**Assignment**
Use the entries below to count the lines that hold the word "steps"; answer with the number only.

**Extracted information**
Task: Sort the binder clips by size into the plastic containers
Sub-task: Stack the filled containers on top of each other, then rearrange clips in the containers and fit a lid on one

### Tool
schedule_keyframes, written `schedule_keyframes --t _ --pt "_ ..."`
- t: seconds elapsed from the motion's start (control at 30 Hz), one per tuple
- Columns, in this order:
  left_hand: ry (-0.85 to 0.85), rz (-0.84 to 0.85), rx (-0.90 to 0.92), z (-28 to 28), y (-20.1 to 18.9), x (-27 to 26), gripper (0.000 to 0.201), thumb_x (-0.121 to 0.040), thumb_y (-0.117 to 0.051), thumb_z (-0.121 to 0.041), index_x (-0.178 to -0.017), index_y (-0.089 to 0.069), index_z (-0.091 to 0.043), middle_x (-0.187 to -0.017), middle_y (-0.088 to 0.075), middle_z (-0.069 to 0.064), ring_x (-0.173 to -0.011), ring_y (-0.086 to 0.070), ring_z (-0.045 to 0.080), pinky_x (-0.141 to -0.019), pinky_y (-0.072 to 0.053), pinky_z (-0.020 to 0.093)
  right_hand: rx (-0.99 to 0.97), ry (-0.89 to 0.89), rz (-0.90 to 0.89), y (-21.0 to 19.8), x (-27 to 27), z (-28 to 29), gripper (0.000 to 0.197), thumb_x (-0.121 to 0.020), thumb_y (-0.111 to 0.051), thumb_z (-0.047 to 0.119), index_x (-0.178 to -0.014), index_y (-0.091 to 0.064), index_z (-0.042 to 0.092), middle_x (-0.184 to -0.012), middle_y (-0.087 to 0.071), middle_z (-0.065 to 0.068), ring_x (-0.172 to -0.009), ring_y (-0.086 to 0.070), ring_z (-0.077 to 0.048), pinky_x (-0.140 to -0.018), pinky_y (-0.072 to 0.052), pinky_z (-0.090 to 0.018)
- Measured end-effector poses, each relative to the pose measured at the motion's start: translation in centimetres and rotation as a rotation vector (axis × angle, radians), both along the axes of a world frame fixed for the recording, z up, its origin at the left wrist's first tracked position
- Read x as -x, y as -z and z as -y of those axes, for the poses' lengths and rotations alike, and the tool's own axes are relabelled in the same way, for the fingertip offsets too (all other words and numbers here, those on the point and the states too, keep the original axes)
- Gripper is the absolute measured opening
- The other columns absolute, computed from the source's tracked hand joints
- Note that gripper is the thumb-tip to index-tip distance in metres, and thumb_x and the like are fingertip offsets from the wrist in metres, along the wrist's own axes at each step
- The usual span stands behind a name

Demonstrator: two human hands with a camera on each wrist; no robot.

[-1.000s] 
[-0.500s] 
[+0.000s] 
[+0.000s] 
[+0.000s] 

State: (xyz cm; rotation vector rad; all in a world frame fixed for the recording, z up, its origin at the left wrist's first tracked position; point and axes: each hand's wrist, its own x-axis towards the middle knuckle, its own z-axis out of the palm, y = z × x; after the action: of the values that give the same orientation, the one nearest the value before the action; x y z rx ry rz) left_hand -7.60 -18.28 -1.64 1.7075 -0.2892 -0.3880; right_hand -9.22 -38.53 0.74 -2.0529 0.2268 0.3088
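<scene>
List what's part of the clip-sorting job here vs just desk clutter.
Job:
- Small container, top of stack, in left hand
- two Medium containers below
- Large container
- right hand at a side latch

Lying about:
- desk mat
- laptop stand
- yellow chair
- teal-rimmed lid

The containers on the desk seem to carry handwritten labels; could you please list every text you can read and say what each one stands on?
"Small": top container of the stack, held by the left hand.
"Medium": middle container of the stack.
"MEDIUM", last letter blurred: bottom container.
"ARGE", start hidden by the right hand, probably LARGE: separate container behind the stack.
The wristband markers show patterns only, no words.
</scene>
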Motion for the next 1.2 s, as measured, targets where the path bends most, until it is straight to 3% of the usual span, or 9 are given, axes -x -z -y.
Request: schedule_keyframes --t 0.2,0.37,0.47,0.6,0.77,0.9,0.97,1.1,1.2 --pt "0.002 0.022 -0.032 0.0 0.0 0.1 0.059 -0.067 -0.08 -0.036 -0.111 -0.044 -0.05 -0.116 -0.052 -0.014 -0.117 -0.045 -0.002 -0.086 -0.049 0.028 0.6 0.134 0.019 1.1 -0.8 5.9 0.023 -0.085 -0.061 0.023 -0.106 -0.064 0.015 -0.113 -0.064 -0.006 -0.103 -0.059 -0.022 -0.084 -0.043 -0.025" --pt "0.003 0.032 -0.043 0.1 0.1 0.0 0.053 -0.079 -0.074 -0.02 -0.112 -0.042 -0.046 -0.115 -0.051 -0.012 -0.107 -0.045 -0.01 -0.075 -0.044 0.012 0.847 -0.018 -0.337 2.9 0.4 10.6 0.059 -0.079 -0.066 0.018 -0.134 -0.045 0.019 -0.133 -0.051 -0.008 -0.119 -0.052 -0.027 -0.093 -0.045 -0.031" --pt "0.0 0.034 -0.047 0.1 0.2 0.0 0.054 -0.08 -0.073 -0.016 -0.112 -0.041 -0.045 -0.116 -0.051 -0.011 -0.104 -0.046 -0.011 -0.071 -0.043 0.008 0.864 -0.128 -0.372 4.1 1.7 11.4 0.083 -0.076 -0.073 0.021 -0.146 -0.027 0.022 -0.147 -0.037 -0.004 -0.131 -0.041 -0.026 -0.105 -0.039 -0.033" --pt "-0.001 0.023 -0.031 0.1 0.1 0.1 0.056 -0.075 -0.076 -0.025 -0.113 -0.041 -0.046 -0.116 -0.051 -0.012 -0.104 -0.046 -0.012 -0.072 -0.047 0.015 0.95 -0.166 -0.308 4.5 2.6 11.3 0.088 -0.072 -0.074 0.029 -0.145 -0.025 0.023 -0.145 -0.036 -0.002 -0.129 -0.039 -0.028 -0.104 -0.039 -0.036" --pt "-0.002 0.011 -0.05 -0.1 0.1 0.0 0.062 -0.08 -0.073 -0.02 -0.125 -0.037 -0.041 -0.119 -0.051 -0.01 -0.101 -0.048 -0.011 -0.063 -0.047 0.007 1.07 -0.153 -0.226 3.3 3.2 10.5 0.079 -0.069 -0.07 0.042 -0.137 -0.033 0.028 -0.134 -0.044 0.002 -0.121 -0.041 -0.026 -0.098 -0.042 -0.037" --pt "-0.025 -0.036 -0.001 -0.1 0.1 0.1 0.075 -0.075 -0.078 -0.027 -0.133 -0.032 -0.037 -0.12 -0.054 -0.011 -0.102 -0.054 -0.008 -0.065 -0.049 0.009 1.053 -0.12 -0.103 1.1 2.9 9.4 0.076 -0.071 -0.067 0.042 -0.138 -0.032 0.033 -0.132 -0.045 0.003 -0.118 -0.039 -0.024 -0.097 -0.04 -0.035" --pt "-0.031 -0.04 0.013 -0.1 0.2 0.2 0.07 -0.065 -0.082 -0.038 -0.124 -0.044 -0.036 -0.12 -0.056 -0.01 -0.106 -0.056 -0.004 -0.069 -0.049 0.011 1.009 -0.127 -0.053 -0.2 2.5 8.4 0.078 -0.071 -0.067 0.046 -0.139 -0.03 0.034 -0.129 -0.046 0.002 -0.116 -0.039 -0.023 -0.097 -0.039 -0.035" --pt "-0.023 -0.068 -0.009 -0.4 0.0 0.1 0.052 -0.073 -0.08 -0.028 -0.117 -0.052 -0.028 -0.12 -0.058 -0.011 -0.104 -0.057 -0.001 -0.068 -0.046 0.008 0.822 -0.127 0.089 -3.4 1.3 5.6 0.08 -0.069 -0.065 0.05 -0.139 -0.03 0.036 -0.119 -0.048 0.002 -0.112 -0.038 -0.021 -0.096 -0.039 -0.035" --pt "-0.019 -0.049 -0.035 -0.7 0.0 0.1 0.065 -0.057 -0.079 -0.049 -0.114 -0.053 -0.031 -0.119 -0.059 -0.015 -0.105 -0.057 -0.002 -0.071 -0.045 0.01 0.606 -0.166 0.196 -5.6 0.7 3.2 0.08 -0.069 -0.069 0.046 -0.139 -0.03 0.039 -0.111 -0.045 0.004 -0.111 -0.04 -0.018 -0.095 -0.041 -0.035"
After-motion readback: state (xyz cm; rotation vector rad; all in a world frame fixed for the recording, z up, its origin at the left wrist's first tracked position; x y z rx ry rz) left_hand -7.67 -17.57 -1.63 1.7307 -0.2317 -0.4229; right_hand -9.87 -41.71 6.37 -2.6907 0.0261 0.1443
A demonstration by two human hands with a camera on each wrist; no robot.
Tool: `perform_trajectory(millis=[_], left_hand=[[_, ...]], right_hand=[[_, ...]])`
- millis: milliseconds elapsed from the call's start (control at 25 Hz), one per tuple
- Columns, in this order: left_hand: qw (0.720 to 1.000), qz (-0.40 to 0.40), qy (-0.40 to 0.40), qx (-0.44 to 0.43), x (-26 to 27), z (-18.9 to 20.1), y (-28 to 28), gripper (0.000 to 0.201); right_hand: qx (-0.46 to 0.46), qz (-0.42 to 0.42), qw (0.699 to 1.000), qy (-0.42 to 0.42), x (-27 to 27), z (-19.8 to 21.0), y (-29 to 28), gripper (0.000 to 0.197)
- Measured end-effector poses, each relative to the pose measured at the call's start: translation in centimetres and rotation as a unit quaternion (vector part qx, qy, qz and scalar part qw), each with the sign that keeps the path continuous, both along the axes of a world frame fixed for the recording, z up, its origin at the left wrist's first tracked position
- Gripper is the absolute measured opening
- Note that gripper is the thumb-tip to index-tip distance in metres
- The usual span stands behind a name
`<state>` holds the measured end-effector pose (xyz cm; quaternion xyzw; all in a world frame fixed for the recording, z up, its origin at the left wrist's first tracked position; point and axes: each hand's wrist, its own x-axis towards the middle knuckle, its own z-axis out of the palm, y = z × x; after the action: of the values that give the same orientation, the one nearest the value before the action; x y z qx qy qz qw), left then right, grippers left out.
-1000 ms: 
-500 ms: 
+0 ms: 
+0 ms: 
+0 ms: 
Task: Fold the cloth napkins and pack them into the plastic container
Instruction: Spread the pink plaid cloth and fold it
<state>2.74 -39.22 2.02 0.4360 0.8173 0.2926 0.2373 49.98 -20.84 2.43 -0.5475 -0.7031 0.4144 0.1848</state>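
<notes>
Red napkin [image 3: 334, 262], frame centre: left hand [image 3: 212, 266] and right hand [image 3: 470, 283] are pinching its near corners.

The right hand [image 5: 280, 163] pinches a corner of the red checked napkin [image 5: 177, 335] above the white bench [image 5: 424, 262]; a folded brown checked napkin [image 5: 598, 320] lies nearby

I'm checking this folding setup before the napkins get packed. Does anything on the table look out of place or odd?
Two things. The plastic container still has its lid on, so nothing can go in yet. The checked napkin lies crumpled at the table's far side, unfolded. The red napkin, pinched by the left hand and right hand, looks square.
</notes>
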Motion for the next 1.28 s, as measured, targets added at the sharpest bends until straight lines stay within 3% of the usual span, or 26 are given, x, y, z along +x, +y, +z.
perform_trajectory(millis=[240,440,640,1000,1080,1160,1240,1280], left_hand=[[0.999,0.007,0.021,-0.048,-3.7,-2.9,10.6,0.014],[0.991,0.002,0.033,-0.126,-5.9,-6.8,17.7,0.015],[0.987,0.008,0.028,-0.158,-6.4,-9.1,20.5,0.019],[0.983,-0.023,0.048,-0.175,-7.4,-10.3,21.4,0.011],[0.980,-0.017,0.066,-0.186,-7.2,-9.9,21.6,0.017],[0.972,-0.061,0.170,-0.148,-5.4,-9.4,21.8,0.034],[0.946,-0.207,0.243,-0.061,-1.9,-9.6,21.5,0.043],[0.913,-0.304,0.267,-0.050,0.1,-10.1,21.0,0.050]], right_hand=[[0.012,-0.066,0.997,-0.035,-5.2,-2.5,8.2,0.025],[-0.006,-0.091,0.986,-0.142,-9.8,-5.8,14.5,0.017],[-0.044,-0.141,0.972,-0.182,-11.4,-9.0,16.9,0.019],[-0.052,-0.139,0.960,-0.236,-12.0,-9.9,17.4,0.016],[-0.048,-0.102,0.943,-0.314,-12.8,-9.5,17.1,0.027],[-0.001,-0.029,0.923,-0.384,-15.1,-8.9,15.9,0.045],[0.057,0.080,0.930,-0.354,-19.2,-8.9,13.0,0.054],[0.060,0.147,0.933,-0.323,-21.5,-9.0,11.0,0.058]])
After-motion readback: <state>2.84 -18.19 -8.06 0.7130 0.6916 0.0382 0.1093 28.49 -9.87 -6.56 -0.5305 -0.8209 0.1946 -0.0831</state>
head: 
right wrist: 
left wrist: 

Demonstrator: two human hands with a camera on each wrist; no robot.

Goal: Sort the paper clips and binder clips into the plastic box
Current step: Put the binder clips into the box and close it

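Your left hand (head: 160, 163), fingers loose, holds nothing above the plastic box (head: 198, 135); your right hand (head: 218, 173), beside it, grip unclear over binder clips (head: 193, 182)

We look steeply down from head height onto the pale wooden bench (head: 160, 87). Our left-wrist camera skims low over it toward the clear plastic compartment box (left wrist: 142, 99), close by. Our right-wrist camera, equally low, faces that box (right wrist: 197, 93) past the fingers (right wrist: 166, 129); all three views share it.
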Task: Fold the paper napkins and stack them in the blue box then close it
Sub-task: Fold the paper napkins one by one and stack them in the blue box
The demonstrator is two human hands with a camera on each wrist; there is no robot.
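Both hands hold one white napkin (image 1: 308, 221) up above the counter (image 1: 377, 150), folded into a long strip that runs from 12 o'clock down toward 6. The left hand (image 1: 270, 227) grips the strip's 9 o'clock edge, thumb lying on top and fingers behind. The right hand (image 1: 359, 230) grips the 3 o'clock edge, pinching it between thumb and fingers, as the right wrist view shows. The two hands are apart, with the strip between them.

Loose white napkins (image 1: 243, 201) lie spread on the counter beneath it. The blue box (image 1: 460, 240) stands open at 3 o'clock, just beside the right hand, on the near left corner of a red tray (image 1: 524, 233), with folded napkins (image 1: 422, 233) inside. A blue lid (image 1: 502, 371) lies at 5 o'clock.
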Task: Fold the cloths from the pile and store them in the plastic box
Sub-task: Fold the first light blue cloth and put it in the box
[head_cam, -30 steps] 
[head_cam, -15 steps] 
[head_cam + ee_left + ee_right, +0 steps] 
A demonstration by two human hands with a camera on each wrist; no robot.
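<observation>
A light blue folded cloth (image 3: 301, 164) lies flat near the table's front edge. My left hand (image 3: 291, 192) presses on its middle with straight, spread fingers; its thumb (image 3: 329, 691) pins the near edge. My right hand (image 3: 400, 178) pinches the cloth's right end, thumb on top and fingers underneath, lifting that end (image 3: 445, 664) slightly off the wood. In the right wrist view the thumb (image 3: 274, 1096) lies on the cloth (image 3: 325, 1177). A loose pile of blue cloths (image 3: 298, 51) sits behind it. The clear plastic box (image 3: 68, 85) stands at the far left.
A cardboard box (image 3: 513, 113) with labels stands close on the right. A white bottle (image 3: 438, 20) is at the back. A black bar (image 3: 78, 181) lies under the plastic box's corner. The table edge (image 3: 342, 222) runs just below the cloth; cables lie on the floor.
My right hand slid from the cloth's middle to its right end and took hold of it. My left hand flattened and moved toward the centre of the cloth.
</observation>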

**Written solution**
3